The Applicant's 7 May 2014 Letter does not advance the applicant's case further in this context. As indicated above: see [55] above, its content is consistent with the applicant's self-imposed 9 May 2014 deadline for the provision of further submissions. Thus when on 9 May 2014 no further submissions or documents were provided by the applicant to the Tribunal, the Tribunal published the Tribunal Decision.
50 Those findings were open to his Honour who went on to consider the particulars about erroneous advice given to the applicant as to what he could do after the Tribunal's decision was made and stated his reasoning in the following terms at [59]:
It is also not to the point that the applicant may have been given erroneous advice on 15 May 2014 that he had 28 days in which to make an application to the Registrar of the Tribunal to further extend time. By that time the extension of time granted by the Tribunal to provide further submissions or documents had expired and the Tribunal Decision had been made. The fact that the applicant's Departmental case officer had been given that advice on 7 May 2014 and did not pass it on to the applicant until 15 May 2014 does not constitute a denial of procedural fairness by the Tribunal, because what the applicant knew as at 7 May 2014 was that he had until 9 May 2014 to provide further submissions or documents to the Tribunal, and the applicant took no steps at that time, or until 9 May 2014, to enquire about or to seek a further extension of time.
51 On the basis of that reasoning, it was concluded that Ground 4 had no reasonable prospects: at [61]. The same matters were relied upon in concluding that Ground 4A had no reasonable prospects: at [67]-[68]. Those conclusions were open and were within jurisdiction.

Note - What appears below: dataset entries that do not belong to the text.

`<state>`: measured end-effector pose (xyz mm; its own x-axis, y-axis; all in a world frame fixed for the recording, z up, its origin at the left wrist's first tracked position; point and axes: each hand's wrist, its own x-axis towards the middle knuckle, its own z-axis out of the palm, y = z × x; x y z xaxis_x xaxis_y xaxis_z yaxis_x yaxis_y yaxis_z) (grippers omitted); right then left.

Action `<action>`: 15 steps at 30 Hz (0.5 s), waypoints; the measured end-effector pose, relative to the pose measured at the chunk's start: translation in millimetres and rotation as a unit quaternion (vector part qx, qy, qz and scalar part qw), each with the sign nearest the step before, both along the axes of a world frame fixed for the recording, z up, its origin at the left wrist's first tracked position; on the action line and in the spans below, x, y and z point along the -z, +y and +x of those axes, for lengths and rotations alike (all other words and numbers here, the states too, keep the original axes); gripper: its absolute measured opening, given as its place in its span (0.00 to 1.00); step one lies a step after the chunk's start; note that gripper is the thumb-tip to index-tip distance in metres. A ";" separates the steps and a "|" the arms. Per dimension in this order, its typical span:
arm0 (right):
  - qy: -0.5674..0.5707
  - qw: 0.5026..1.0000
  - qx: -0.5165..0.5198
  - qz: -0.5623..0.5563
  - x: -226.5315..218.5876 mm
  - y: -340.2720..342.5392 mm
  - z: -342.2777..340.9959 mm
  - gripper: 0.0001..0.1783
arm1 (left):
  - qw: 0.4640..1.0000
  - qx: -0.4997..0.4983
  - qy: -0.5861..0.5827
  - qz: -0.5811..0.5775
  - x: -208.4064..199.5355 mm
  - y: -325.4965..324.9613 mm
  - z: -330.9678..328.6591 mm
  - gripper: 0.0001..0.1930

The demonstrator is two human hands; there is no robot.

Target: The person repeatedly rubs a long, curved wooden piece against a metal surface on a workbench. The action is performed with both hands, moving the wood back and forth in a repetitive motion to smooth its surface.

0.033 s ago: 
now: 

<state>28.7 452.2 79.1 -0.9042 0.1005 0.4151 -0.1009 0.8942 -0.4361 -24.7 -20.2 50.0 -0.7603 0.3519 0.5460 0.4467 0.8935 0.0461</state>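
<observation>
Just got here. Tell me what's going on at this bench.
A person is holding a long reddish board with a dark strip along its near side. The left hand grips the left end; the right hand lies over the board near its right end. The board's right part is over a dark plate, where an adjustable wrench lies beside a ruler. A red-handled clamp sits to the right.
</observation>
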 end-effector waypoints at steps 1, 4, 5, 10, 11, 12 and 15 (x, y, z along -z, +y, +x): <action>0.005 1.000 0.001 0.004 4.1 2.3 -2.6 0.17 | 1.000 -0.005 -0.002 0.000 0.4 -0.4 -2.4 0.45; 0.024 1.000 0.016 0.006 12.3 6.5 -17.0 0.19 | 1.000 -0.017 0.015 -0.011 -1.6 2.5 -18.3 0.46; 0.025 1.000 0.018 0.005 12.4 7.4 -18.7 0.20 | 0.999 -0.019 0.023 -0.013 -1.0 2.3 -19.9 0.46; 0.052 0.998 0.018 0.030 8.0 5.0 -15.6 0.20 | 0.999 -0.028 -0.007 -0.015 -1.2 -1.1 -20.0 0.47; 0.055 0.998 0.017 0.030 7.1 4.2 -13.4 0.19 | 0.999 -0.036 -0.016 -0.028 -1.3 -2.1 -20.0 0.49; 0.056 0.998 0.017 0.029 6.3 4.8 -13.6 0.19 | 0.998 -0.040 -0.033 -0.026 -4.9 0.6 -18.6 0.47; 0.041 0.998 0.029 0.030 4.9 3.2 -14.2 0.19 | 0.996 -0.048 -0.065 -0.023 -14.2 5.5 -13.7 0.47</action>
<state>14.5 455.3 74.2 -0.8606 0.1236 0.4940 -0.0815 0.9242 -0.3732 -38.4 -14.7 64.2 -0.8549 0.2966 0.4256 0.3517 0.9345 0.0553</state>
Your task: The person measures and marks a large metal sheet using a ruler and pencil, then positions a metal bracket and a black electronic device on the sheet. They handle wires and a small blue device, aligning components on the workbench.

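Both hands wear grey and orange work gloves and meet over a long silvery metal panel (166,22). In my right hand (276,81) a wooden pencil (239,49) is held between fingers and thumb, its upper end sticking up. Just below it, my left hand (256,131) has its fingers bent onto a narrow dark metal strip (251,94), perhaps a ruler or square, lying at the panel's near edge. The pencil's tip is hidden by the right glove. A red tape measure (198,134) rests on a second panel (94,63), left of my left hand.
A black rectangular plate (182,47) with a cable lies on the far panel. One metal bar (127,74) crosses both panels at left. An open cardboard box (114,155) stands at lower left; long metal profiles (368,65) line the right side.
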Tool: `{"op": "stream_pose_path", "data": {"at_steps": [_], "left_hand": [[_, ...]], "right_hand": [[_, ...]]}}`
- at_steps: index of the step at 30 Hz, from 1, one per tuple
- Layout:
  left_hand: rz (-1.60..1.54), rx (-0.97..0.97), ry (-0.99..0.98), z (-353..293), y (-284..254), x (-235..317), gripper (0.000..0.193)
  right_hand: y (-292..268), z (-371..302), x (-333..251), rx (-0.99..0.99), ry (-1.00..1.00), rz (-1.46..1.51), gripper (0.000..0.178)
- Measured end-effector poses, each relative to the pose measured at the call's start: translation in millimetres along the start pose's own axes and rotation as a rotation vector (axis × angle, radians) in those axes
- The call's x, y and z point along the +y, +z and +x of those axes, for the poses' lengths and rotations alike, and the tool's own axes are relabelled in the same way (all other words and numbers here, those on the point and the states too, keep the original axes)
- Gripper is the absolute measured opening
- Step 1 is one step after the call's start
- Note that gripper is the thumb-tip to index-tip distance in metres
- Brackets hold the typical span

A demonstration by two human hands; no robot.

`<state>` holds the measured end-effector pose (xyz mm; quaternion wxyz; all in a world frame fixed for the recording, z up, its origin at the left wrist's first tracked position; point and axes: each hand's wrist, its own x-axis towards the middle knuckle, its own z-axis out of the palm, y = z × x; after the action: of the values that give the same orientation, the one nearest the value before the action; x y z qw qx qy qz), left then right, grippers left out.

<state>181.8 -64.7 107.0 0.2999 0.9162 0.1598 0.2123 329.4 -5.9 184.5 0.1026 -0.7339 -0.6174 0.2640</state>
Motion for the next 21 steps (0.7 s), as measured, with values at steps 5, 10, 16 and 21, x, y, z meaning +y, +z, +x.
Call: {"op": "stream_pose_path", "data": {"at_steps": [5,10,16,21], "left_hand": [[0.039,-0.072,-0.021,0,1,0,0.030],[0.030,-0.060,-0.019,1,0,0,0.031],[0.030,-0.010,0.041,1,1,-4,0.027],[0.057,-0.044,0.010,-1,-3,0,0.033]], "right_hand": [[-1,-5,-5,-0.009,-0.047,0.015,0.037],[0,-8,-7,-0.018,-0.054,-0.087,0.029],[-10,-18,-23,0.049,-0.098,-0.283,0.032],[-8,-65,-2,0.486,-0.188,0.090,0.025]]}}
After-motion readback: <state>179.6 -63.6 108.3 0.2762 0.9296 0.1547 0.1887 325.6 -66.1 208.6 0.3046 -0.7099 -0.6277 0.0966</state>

52 Where a Tribunal has provided time for a party to make further submissions, it would be procedurally unfair for the Tribunal to proceed to make its decision without waiting until the date for provision of those submissions had passed. The practical injustice that would follow from the deviation from the statement of intent as to the procedure to be followed lies in the unfair denial of the opportunity to provide those submissions, at least where it is demonstrated that the person would have taken up the opportunity: Re Minister for Immigration & Multicultural Affairs; Ex parte Lam [2003] HCA 6; (2003) 214 CLR 1 and Minister for Immigration and Border Protection v WZARH [2015] HCA 40; (2015) 256 CLR 326. In this case, on the findings of the Federal Circuit Court, the time for filing submissions was 9 May 2014 and no communication with the Tribunal suggested that more time was sought or that further submissions were being translated to be provided. Findings as to those matters were within the jurisdiction of the Federal Circuit Court.
53 Even if there had been factual or legal errors as to any of the above matters that would not have been sufficient to establish jurisdictional error by the Federal Circuit Court. This is because of the extent of the Court's jurisdiction as a Court of record as described at the outset of these reasons.